Description of problem: cluster-logging operator installation doesn't start during ZTP installation, installplan reports Bundle unpacking failed. Reason: DeadlineExceeded Version-Release number of selected component (if applicable): 4.9.6 How reproducible: Not always Steps to Reproduce: 1. Deploy DU node via ZTP process from http://registry.kni-qe-0.lab.eng.rdu2.redhat.com:3000/kni-qe/ztp-site-configs/src/kni-qe-1-4.9 2. Wait for the policies to get applied 3. Check cluster-logging namespace CSVs oc -n openshift-logging get csv Actual results: cluster-logging CSV is not created and the installplan reports Bundle unpacking failed. Reason: DeadlineExceeded, and Message: Job was active longer than specified deadline Expected results: cluster-logging CSV is created Additional info: Attaching must-gather
Workaround: delete catalogsource delete installplan delete sub wait for the catalogsource and sub to be created via policies the installplan and CSV should get created
I am seeing the same issue with the local-storage operator.
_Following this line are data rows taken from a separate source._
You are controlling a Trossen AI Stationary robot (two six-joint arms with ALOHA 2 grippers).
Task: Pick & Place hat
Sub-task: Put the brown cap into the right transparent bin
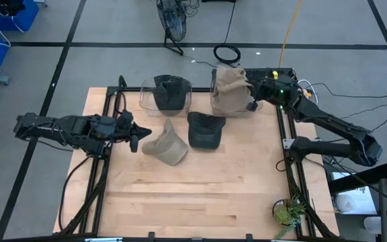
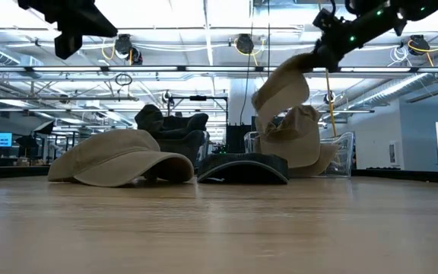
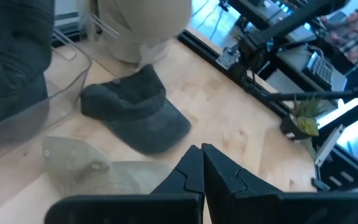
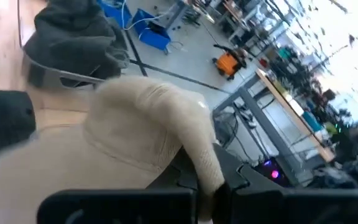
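Note:
A tan hat [image 1: 232,81] hangs from my right gripper [image 1: 252,94] over the clear bin [image 1: 215,101] at the table's far right. In the low view it droops [image 2: 284,87] just above another tan hat [image 2: 303,141] lying in that bin. My right gripper [image 2: 327,44] is shut on it. A tan cap [image 1: 166,144] and a dark cap [image 1: 205,130] rest crown up on the table's middle. My left gripper [image 1: 137,136] is shut and hovers high, just left of the tan cap [image 3: 92,171], touching nothing. My right gripper pinches a fold at the tan hat's edge [image 4: 205,163] between its two fingers, slanting down from the table's right. The hat [image 2: 284,87] hangs slack below the fingers, lifted off the table. Whether its lower end touches the hat in the bin, I cannot tell.
A second clear bin [image 1: 146,101] at the far left holds dark hats [image 1: 170,91]. Black frame rails [image 1: 106,114] run along the table's left and right [image 1: 287,134] edges. A small plant [image 1: 286,212] sits at the near right corner. The table's near half [image 1: 193,202] is bare wood.

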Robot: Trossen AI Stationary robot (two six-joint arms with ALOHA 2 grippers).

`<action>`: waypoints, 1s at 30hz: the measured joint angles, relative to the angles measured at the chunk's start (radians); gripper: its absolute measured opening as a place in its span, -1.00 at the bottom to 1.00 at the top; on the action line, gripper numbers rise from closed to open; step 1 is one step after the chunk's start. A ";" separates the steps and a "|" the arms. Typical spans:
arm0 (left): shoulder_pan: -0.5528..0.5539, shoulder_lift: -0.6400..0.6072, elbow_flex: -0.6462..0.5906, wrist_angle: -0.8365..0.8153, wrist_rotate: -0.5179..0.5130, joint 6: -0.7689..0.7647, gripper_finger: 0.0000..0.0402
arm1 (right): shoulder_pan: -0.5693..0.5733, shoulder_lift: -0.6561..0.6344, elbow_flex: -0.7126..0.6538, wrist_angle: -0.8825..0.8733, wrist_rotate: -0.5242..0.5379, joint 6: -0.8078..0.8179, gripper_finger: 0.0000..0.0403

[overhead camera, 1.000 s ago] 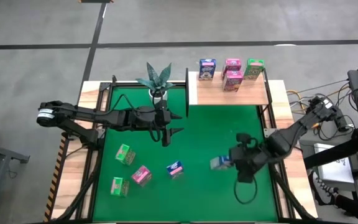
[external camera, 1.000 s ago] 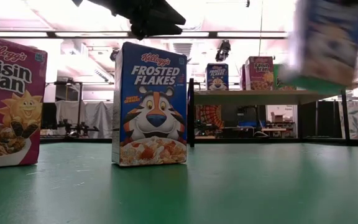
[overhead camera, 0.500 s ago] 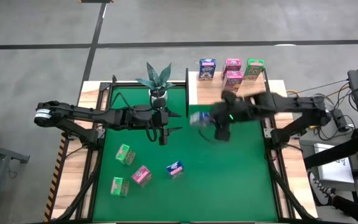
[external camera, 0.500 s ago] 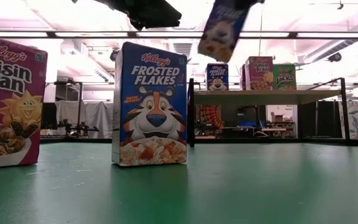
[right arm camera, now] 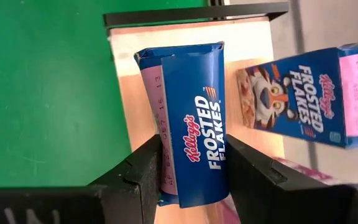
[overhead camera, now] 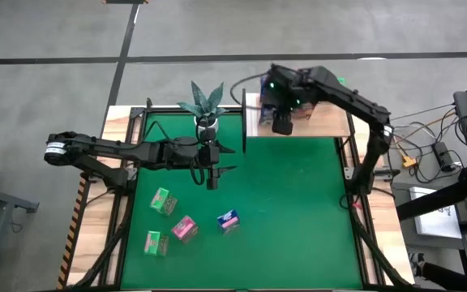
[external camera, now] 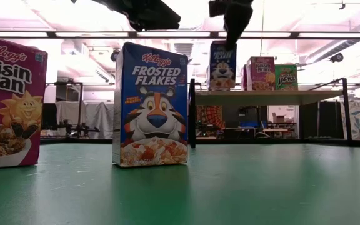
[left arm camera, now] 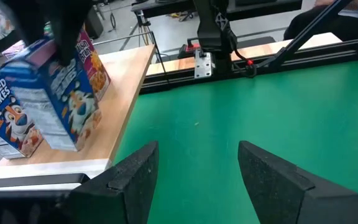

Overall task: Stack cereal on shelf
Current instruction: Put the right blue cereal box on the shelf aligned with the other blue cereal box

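High view: my right claw (overhead camera: 281,122) is clamped on a small blue cardboard cereal box (right arm camera: 191,149) over the light-wood shelf (overhead camera: 327,123); my left claw (overhead camera: 211,172) waits, fingers apart.

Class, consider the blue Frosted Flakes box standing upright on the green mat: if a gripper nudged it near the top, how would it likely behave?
The blue Frosted Flakes box stands tall on a narrow base, so it would probably tip rather than slide. Being thin cardboard, it likely dents if squeezed hard.
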State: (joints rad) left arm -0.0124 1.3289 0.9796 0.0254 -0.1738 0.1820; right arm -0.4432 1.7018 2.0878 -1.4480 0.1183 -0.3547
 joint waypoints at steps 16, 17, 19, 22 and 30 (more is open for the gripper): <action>0.000 0.000 -0.001 0.000 0.000 0.004 0.01 | -0.094 0.050 0.051 -0.010 -0.067 -0.050 -0.15; 0.000 0.000 -0.001 0.000 0.000 0.004 0.01 | -0.094 0.051 0.051 -0.006 -0.066 -0.050 -0.12; 0.000 0.000 -0.001 0.000 0.000 0.004 0.01 | -0.094 0.059 0.051 -0.003 -0.062 -0.049 -0.07; 0.000 0.000 -0.001 0.000 0.000 0.004 0.01 | -0.094 0.067 0.049 0.002 -0.035 -0.050 -0.03; 0.000 0.000 -0.001 0.000 0.000 0.004 0.01 | -0.094 0.036 0.058 0.010 -0.012 -0.024 -0.03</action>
State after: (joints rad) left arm -0.0124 1.3289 0.9791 0.0254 -0.1738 0.1860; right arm -0.5369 1.7382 2.1458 -1.4377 0.1064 -0.3787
I also encountered this issue during 4.9.6 deployment via ZTP 2 out of 3 times.
Today encountered the same Client Version: 4.10.0-0.nightly-2021-12-12-232810 Server Version: 4.9.11
This needs to be handled by OLM. In telco-edge we create a cluster with operator subscription on bootstrap time. Install plan job is limited to 10 mins, but during install nodes may have not yet become Ready yet, so operator installation may not succeed. We're seeing this in jobs like https://prow.ci.openshift.org/view/gs/origin-ci-test/pr-logs/pull/openshift_assisted-service/3607/pull-ci-openshift-assisted-service-master-e2e-metal-assisted-cnv/1510926604388274176: 14:41:19 - 0/2 nodes are available: 2 node(s) had taint {node-role.kubernetes.io/master: }, that the pod didn't tolerate. 14:48:59 - 0/5 nodes are available: 2 node(s) had taint {node.kubernetes.io/not-ready: }, that the pod didn't tolerate, 3 node(s) had taint {node-role.kubernetes.io/master: }, that the pod didn't tolerate. and finally 14:49:25 - Successfully assigned openshift-marketplace/cf3b12d45024d0f1fba7bf83031aca80346f2e77831f2dcb9a017daef5t4qvw to test-infra-cluster-a09b7cbb-worker-0 and the bundle cannot be extracted in the remaining minute. This issue is reproducible, see https://search.ci.openshift.org/?search=Timeout+of+3600+seconds+expired+waiting+for+Monitored+.*olm.*+operators+to+be+in+of+the+statuses+.*available&maxAge=336h&context=1&type=build-log&name=.*e2e-metal-assisted-cnv.*%7C.*e2e-metal-assisted-ocs.*&excludeName=&maxMatches=5&maxBytes=20971520&groupBy=job Seems extending job timeout from 10 mins to 15 mins would help (but that solution is probably not ideal)
In Assisted installer SaaS we also facing it for long time - 90% of the installations are ended up with OCS, CNV, LSO operators timeout With the help of @akalenyu we noticed job objects are giving up retrying after 3 failures Reproduces on 4.10.25 and 4.11.0-rc.7 (reproducing also on earlier versions)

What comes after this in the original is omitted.